[PROBLEM REQUIREMENTS]: Restate the listing below with no word altered.

_ _ _ _ _ _ _

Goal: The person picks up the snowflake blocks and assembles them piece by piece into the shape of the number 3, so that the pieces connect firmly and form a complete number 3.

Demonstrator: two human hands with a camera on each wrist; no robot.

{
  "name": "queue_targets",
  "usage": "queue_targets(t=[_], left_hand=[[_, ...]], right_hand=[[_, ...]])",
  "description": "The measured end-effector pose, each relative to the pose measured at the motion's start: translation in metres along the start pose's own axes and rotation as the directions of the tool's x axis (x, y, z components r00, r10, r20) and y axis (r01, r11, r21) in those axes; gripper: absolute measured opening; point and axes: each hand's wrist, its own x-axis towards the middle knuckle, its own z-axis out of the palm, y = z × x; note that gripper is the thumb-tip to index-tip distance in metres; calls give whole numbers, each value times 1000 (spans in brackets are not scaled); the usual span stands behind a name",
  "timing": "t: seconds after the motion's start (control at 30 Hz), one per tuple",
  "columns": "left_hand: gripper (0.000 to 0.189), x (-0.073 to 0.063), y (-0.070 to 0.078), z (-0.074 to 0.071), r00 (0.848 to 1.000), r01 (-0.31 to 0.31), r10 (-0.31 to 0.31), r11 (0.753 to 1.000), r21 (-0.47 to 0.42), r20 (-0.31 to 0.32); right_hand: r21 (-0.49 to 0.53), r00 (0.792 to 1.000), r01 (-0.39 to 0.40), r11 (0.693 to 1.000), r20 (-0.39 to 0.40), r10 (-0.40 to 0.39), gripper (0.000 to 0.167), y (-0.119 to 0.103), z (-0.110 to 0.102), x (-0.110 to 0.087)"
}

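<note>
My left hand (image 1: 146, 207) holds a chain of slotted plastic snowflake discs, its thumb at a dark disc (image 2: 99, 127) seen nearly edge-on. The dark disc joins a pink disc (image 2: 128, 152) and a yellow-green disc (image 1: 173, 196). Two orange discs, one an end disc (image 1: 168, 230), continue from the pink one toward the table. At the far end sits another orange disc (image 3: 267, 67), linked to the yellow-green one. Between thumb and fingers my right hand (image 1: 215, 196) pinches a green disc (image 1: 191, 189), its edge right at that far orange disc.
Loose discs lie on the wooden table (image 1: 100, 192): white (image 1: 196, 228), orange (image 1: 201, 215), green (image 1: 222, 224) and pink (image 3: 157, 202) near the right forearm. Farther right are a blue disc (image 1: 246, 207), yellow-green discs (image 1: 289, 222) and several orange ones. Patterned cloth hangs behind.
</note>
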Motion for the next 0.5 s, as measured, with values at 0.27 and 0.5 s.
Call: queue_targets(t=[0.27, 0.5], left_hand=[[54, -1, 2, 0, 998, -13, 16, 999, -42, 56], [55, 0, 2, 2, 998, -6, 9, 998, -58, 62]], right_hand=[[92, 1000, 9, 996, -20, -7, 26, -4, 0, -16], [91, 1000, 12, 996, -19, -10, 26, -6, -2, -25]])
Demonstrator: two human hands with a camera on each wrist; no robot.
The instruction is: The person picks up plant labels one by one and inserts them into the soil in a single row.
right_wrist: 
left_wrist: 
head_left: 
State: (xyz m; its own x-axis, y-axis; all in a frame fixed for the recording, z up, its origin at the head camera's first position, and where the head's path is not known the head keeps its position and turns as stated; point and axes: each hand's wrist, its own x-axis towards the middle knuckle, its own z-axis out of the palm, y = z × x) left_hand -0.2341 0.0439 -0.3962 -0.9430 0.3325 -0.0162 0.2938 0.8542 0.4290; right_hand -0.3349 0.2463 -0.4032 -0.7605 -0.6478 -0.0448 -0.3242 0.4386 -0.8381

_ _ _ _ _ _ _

[SOLUTION FOR THIS PROBLEM]:
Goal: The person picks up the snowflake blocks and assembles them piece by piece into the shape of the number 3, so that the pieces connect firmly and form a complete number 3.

Demonstrator: two human hands with a camera on each wrist; no robot.

{
  "name": "queue_targets",
  "usage": "queue_targets(t=[_], left_hand=[[_, ...]], right_hand=[[_, ...]])",
  "description": "The measured end-effector pose, each relative to the pose measured at the motion's start: translation in metres along the start pose's own axes and rotation as the directions of the tool's x axis (x, y, z components r00, r10, r20) and y axis (r01, r11, r21) in those axes; gripper: absolute measured opening; point and axes: each hand's wrist, its own x-axis towards the middle knuckle, its own z-axis out of the palm, y = z × x; note that gripper is the thumb-tip to index-tip distance in metres; calls give whole numbers, each value times 1000 (spans in brackets are not scaled); the usual span stands behind a name",
  "timing": "t: seconds after the motion's start (control at 30 Hz), one per tuple",
  "columns": "left_hand: gripper (0.000 to 0.189), x (-0.073 to 0.063), y (-0.070 to 0.078), z (-0.074 to 0.071), r00 (0.848 to 1.000), r01 (-0.31 to 0.31), r10 (-0.31 to 0.31), r11 (0.753 to 1.000), r21 (-0.47 to 0.42), r20 (-0.31 to 0.32); right_hand: r21 (-0.49 to 0.53), r00 (0.792 to 1.000), r01 (-0.39 to 0.40), r11 (0.693 to 1.000), r20 (-0.39 to 0.40), r10 (-0.40 to 0.39), gripper (0.000 to 0.167), y (-0.119 to 0.103), z (-0.110 to 0.102), x (-0.110 to 0.087)"
}

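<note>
My left hand (image 1: 146, 207) holds a chain of slotted plastic snowflake discs, its thumb at a dark disc (image 2: 99, 127) seen nearly edge-on. The dark disc joins a pink disc (image 2: 128, 152) and a yellow-green disc (image 1: 173, 196). Two orange discs, one an end disc (image 1: 168, 230), continue from the pink one toward the table. At the far end sits another orange disc (image 3: 267, 67), linked to the yellow-green one. Between thumb and fingers my right hand (image 1: 215, 196) pinches a green disc (image 1: 191, 189), its edge right at that far orange disc.
Loose discs lie on the wooden table (image 1: 100, 192): white (image 1: 196, 228), orange (image 1: 201, 215), green (image 1: 222, 224) and pink (image 3: 157, 202) near the right forearm. Farther right are a blue disc (image 1: 246, 207), yellow-green discs (image 1: 289, 222) and several orange ones. Patterned cloth hangs behind.
</note>
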Motion for the next 0.5 s, as measured, with values at 0.27 and 0.5 s.
Call: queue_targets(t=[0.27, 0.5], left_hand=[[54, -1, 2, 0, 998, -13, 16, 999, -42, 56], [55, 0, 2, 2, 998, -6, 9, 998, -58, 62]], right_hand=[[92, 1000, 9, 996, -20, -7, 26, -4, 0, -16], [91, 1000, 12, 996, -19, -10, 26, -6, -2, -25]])
Demonstrator: two human hands with a camera on each wrist; no robot.
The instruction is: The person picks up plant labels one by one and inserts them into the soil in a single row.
right_wrist: 
left_wrist: 
head_left: 
State: (xyz m; its own x-axis, y-axis; all in a frame fixed for the recording, z up, its origin at the head camera's first position, and where the head's path is not known the head keeps its position and turns as stated; point and axes: each hand's wrist, its own x-axis towards the middle knuckle, its own z-axis out of the palm, y = z × x) left_hand -0.2341 0.0439 -0.3962 -0.9430 0.3325 -0.0162 0.2938 0.8542 0.4290; right_hand -0.3349 0.2463 -0.4032 -0.7605 -0.6478 -0.0448 -0.3242 0.4386 -0.8381

This completes the required output.